The whole listing that follows, pictures excepted, should be printed again exactly as given.

*****

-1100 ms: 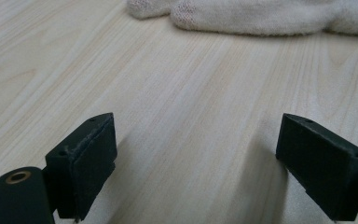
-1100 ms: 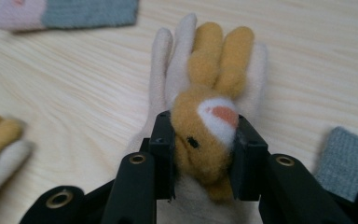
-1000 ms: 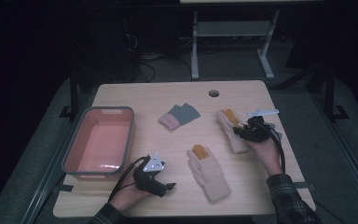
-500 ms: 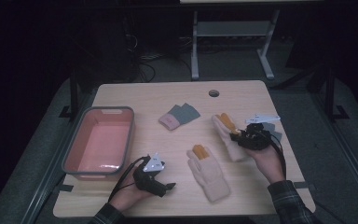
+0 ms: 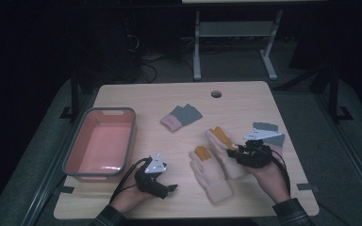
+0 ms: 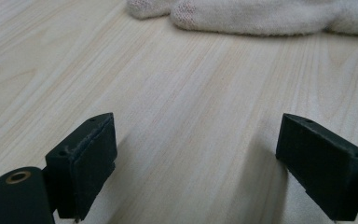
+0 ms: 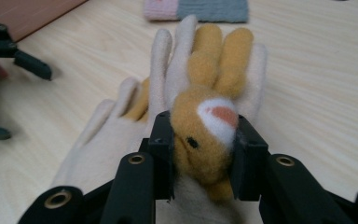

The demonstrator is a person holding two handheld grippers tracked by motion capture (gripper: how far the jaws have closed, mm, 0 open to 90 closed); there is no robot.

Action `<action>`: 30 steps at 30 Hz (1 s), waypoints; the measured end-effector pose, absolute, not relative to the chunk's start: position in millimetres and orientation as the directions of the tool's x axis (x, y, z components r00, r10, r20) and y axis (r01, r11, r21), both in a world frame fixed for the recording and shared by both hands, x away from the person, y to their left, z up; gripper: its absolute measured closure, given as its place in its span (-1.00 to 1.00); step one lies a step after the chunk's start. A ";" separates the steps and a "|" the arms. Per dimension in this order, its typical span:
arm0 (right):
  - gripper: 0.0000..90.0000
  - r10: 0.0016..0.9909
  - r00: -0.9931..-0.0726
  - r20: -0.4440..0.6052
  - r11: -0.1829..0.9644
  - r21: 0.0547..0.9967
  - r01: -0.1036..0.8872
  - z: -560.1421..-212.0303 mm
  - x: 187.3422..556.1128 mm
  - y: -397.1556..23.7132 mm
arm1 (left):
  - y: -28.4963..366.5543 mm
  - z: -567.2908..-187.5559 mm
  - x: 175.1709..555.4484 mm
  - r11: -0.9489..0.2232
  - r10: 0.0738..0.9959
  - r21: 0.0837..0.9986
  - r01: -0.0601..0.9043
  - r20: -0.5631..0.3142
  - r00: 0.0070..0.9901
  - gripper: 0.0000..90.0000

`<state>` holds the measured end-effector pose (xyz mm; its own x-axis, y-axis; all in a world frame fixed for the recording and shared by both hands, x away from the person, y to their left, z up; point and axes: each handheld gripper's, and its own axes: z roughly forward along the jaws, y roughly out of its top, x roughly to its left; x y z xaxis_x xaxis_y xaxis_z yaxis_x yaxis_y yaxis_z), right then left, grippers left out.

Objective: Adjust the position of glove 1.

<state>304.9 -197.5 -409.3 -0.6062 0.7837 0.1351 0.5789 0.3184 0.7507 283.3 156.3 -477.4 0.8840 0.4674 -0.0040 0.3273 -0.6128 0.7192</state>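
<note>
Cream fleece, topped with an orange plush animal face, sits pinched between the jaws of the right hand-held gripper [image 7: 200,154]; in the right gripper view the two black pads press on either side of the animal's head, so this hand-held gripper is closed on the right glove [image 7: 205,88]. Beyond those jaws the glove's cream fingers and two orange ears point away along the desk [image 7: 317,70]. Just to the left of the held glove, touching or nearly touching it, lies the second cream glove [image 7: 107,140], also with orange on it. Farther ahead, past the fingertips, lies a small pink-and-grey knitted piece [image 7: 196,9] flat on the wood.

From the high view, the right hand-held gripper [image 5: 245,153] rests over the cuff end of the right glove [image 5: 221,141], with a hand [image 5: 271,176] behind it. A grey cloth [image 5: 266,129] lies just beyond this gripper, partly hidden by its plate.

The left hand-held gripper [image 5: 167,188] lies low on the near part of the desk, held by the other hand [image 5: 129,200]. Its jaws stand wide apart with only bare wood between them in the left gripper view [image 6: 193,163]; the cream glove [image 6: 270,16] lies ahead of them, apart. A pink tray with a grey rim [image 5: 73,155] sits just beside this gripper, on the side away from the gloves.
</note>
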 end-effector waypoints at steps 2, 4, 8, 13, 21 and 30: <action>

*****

## [EXERCISE SOLUTION]
-1100 ms: 
-1100 ms: 
-1000 ms: 
-500 ms: 
+0 ms: 
+0 ms: 
+0 ms: 

The demonstrator is a person holding two handheld grippers tracked by motion capture (gripper: how far the jaws have closed, mm, 0 open to 90 closed); there is no robot.

Action `<action>`: 30 steps at 30 Hz (1 s), waypoints; the measured end-effector pose, absolute, not relative to the chunk's start: position in millimetres and orientation as the directions of the tool's x axis (x, y, z components r00, r10, r20) and y axis (r01, r11, r21), both in a world frame fixed for the recording and shared by both hands, x away from the person, y to their left, z up; gripper: its absolute measured closure, given as its place in its span (-1.00 to 1.00); step one lies a step after the chunk's start. A ";" separates the steps and a "|" the arms. Per dimension in this order, its typical span:
arm0 (right):
  - gripper: 0.0000..90.0000
  - r10: 0.0016..0.9909
  - r00: -0.9931..-0.0726
  - r20: -0.4440..0.6052
  - r11: -0.1829..0.9644
  - r21: 0.0547..0.9967
  - r01: -0.1036..0.8872
  - z: -560.1421..-212.0303 mm
  - x: 187.3422..556.1128 mm
  - y: -397.1556..23.7132 mm
arm1 (left):
  - y: -28.4963..366.5543 mm
  - z: -567.2908..-187.5559 mm
  - x: 175.1709..555.4484 mm
  - r11: -0.9489..0.2232
  - r10: 0.0738..0.9959
  - r21: 0.0837..0.9986
  - r01: -0.0601..0.9043
  - r20: -0.5631..0.3142
  - r00: 0.0070..0.9901
  - gripper: 0.0000..90.0000

`<state>` holds the measured end-effector pose (xyz mm; its own x-axis, y-axis; all in a world frame fixed for the recording and shared by both hands, x away from the person, y to their left, z up; point and axes: each handheld gripper's, and its own axes: z roughly forward along the jaws, y roughly out of its top, x roughly to its left; x y z xaxis_x xaxis_y xaxis_z yaxis_x yaxis_y yaxis_z), right then left, grippers left out.

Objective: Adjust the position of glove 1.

<state>304.9 -197.5 -409.3 -0.6062 0.7837 0.1351 0.5789 0.3184 0.7507 283.3 156.3 -477.4 0.8840 0.4674 -0.0040 0.3273 -0.6128 0.7192</state>
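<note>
Cream fleece, topped with an orange plush animal face, sits pinched between the jaws of the right hand-held gripper [image 7: 200,154]; in the right gripper view the two black pads press on either side of the animal's head, so this hand-held gripper is closed on the right glove [image 7: 205,88]. Beyond those jaws the glove's cream fingers and two orange ears point away along the desk [image 7: 317,70]. Just to the left of the held glove, touching or nearly touching it, lies the second cream glove [image 7: 107,140], also with orange on it. Farther ahead, past the fingertips, lies a small pink-and-grey knitted piece [image 7: 196,9] flat on the wood.

From the high view, the right hand-held gripper [image 5: 245,153] rests over the cuff end of the right glove [image 5: 221,141], with a hand [image 5: 271,176] behind it. A grey cloth [image 5: 266,129] lies just beyond this gripper, partly hidden by its plate.

The left hand-held gripper [image 5: 167,188] lies low on the near part of the desk, held by the other hand [image 5: 129,200]. Its jaws stand wide apart with only bare wood between them in the left gripper view [image 6: 193,163]; the cream glove [image 6: 270,16] lies ahead of them, apart. A pink tray with a grey rim [image 5: 73,155] sits just beside this gripper, on the side away from the gloves.
</note>
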 end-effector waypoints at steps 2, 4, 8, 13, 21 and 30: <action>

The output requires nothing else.